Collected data
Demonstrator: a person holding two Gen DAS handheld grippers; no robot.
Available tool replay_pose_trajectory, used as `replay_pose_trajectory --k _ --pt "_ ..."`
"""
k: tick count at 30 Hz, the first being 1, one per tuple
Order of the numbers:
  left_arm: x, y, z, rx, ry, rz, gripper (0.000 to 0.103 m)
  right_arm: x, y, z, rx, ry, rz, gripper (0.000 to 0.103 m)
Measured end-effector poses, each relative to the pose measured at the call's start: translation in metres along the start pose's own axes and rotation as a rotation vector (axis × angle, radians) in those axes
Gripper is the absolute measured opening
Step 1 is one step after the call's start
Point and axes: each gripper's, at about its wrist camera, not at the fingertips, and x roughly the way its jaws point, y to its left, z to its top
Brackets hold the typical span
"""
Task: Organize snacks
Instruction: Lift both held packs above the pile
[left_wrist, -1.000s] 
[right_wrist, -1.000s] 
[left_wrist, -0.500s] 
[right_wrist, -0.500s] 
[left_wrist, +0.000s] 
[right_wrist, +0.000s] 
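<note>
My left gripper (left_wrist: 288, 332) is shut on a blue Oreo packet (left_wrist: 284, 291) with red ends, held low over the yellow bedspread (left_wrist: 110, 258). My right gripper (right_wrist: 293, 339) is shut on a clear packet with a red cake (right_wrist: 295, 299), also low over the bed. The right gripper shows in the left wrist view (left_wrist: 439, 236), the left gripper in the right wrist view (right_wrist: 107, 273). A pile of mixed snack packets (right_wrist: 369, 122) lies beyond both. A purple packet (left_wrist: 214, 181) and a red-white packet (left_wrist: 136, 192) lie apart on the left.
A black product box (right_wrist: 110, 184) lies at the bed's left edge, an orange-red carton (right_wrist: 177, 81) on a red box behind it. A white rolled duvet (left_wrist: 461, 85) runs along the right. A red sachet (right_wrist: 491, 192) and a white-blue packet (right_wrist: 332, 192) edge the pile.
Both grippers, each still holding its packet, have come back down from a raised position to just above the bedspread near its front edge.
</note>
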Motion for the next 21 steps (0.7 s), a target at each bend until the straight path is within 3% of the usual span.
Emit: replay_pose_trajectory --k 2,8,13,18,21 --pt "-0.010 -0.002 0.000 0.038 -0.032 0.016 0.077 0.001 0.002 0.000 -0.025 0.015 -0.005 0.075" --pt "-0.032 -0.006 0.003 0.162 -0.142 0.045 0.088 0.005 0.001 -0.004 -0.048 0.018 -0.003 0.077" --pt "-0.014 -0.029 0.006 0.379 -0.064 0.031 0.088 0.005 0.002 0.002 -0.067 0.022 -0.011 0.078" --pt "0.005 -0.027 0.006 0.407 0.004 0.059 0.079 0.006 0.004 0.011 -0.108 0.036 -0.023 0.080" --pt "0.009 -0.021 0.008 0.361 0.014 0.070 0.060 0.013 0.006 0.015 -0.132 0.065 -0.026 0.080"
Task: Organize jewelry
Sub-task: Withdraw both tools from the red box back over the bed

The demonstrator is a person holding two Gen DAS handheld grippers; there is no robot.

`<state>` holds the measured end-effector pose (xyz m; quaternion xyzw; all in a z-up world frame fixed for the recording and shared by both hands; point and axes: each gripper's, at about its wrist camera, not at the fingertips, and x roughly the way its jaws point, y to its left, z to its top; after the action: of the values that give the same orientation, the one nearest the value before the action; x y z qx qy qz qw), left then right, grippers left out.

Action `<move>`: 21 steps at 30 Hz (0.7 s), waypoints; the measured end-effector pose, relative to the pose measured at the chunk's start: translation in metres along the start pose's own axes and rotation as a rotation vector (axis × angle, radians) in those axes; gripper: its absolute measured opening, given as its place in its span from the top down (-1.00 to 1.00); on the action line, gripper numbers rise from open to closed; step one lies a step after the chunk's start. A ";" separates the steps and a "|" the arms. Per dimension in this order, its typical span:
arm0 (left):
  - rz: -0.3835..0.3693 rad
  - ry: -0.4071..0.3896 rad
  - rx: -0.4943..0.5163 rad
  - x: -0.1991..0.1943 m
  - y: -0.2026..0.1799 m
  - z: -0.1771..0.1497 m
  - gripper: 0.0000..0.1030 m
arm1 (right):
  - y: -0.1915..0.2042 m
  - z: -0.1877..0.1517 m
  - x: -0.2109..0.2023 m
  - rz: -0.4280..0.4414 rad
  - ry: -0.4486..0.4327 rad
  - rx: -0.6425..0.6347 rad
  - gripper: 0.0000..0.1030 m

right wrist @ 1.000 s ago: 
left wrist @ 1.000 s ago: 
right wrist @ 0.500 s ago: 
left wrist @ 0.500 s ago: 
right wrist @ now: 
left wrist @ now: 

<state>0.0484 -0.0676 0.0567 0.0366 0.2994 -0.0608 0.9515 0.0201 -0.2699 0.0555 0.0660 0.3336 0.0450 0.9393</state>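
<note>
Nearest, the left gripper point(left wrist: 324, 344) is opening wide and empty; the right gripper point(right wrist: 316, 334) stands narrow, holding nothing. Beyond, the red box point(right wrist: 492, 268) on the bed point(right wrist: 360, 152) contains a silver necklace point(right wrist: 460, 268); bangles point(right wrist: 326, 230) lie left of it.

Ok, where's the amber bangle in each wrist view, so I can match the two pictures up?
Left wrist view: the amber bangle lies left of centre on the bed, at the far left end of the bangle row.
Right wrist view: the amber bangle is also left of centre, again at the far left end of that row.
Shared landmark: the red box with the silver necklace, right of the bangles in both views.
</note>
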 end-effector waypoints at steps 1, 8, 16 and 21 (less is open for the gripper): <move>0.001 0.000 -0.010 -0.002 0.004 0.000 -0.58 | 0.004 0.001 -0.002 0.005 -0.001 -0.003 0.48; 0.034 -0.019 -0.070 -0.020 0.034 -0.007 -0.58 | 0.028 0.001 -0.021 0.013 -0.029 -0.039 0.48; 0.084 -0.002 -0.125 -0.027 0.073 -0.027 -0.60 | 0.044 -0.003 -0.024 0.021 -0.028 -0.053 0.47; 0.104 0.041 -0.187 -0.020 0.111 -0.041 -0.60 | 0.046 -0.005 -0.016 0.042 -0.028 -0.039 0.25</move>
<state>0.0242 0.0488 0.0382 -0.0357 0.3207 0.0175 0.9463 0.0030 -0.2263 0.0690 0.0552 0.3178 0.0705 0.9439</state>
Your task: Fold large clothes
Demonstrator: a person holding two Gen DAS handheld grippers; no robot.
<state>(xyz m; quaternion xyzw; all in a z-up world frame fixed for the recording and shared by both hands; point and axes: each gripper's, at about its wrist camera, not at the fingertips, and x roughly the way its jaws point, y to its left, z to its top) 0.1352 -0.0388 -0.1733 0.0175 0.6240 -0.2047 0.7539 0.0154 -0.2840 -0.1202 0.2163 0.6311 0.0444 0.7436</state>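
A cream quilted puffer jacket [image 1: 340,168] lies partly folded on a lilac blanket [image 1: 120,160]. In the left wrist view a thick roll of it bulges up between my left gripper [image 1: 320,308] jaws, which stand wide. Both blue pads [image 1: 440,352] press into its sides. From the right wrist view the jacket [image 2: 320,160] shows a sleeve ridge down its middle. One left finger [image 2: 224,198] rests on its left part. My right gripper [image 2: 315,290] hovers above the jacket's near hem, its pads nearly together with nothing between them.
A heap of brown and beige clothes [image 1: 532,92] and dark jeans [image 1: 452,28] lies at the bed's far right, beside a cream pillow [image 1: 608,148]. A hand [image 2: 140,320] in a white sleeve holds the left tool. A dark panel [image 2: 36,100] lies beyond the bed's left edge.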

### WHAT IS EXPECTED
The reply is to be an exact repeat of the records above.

### ANSWER
Demonstrator: a person holding two Gen DAS handheld grippers; no robot.
Available tool replay_pose_trajectory, used as `replay_pose_trajectory --k _ --pt "_ ..."`
"""
k: tick count at 30 Hz, the first being 1, one per tuple
Order of the numbers:
  left_arm: x, y, z, rx, ry, rz, gripper (0.000 to 0.103 m)
  right_arm: x, y, z, rx, ry, rz, gripper (0.000 to 0.103 m)
Measured end-effector poses, each relative to the pose measured at the call's start: translation in metres along the start pose's own axes and rotation as a rotation vector (axis × angle, radians) in those axes
Gripper is the absolute measured opening
Step 1 is one step after the call's start
Point and axes: each gripper's, at about its wrist camera, not at the fingertips, and x roughly the way its jaws point, y to its left, z to its top
Brackets hold the typical span
"""
Task: Organize snacks
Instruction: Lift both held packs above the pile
[left_wrist, -1.000s] 
[right_wrist, -1.000s] 
[left_wrist, -0.500s] 
[right_wrist, -0.500s] 
[left_wrist, +0.000s] 
[right_wrist, +0.000s] 
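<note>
My left gripper (left_wrist: 288, 332) is shut on a blue Oreo packet (left_wrist: 284, 291) with red ends, held low over the yellow bedspread (left_wrist: 110, 258). My right gripper (right_wrist: 293, 339) is shut on a clear packet with a red cake (right_wrist: 295, 299), also low over the bed. The right gripper shows in the left wrist view (left_wrist: 439, 236), the left gripper in the right wrist view (right_wrist: 107, 273). A pile of mixed snack packets (right_wrist: 369, 122) lies beyond both. A purple packet (left_wrist: 214, 181) and a red-white packet (left_wrist: 136, 192) lie apart on the left.
A black product box (right_wrist: 110, 184) lies at the bed's left edge, an orange-red carton (right_wrist: 177, 81) on a red box behind it. A white rolled duvet (left_wrist: 461, 85) runs along the right. A red sachet (right_wrist: 491, 192) and a white-blue packet (right_wrist: 332, 192) edge the pile.
Both grippers, each still holding its packet, have come back down from a raised position to just above the bedspread near its front edge.
</note>
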Motion for the next 21 steps (0.7 s), a target at each bend until the straight path is within 3% of the usual span.
Emit: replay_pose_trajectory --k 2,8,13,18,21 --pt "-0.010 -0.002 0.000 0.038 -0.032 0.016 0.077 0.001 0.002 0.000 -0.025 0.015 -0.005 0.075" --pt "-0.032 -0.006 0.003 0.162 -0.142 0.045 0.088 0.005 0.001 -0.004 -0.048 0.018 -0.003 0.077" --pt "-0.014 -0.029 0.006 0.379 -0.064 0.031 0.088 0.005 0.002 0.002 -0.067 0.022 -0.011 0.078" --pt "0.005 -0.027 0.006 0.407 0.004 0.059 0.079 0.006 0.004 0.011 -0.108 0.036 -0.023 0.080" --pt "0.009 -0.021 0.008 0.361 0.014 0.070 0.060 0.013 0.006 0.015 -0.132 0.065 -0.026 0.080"
Task: Organize jewelry
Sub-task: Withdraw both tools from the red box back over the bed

The demonstrator is a person holding two Gen DAS handheld grippers; there is no robot.

`<state>` holds the measured end-effector pose (xyz m; quaternion xyzw; all in a z-up world frame fixed for the recording and shared by both hands; point and axes: each gripper's, at about its wrist camera, not at the fingertips, and x roughly the way its jaws point, y to its left, z to its top; after the action: of the values that give the same orientation, the one nearest the value before the action; x y z qx qy qz qw), left then right, grippers left out.

Action `<move>`: 21 steps at 30 Hz (0.7 s), waypoints; the measured end-effector pose, relative to the pose measured at the chunk's start: translation in metres along the start pose's own axes and rotation as a rotation vector (axis × angle, radians) in those axes; gripper: its absolute measured opening, given as its place in its span from the top down (-1.00 to 1.00); on the action line, gripper numbers rise from open to closed; step one lies a step after the chunk's start. A ";" separates the steps and a "|" the arms. Per dimension in this order, its typical span:
arm0 (left):
  - rz: -0.3835..0.3693 rad
  - ry: -0.4071..0.3896 rad
  - rx: -0.4943..0.5163 rad
  - x: -0.1991..0.1943 m
  - y: -0.2026..0.1799 m
  - z: -0.1771..0.1497 m
  - gripper: 0.0000..0.1030 m
arm1 (right):
  - y: -0.1915..0.2042 m
  - z: -0.1877..0.1517 m
  - x: -0.2109..0.2023 m
  - rz: -0.4280..0.4414 rad
  - ry: -0.4486..0.4327 rad
  - rx: -0.6425..0.6347 rad
  - gripper: 0.0000..0.1030 m

right wrist @ 1.000 s ago: 
left wrist @ 1.000 s ago: 
right wrist @ 0.500 s ago: 
left wrist @ 0.500 s ago: 
right wrist @ now: 
left wrist @ now: 

<state>0.0484 -0.0676 0.0567 0.0366 0.2994 -0.0608 0.9515 0.0201 -0.2699 0.0555 0.0660 0.3336 0.0450 0.9393</state>
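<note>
Nearest, the left gripper point(left wrist: 324, 344) is opening wide and empty; the right gripper point(right wrist: 316, 334) stands narrow, holding nothing. Beyond, the red box point(right wrist: 492, 268) on the bed point(right wrist: 360, 152) contains a silver necklace point(right wrist: 460, 268); bangles point(right wrist: 326, 230) lie left of it.

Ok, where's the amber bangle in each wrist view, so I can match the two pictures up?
Left wrist view: the amber bangle lies left of centre on the bed, at the far left end of the bangle row.
Right wrist view: the amber bangle is also left of centre, again at the far left end of that row.
Shared landmark: the red box with the silver necklace, right of the bangles in both views.
</note>
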 end-effector waypoints at steps 1, 8, 16 and 21 (less is open for the gripper): <move>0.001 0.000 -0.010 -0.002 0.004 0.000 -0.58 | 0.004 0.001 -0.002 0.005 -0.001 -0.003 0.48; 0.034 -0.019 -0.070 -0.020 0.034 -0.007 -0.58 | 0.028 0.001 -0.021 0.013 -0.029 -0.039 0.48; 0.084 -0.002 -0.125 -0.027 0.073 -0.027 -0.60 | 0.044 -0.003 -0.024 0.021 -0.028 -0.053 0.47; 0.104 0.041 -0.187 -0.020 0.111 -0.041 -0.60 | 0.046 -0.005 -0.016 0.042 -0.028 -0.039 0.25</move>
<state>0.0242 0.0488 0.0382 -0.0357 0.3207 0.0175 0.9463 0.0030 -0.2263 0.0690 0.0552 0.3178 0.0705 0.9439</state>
Your task: Fold large clothes
Demonstrator: a person holding two Gen DAS handheld grippers; no robot.
<state>(xyz m; quaternion xyzw; all in a z-up world frame fixed for the recording and shared by both hands; point and axes: each gripper's, at about its wrist camera, not at the fingertips, and x roughly the way its jaws point, y to its left, z to its top) 0.1352 -0.0388 -0.1733 0.0175 0.6240 -0.2047 0.7539 0.0154 -0.2840 -0.1202 0.2163 0.6311 0.0444 0.7436</state>
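A cream quilted puffer jacket [image 1: 340,168] lies partly folded on a lilac blanket [image 1: 120,160]. In the left wrist view a thick roll of it bulges up between my left gripper [image 1: 320,308] jaws, which stand wide. Both blue pads [image 1: 440,352] press into its sides. From the right wrist view the jacket [image 2: 320,160] shows a sleeve ridge down its middle. One left finger [image 2: 224,198] rests on its left part. My right gripper [image 2: 315,290] hovers above the jacket's near hem, its pads nearly together with nothing between them.
A heap of brown and beige clothes [image 1: 532,92] and dark jeans [image 1: 452,28] lies at the bed's far right, beside a cream pillow [image 1: 608,148]. A hand [image 2: 140,320] in a white sleeve holds the left tool. A dark panel [image 2: 36,100] lies beyond the bed's left edge.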

With that, the answer is finished.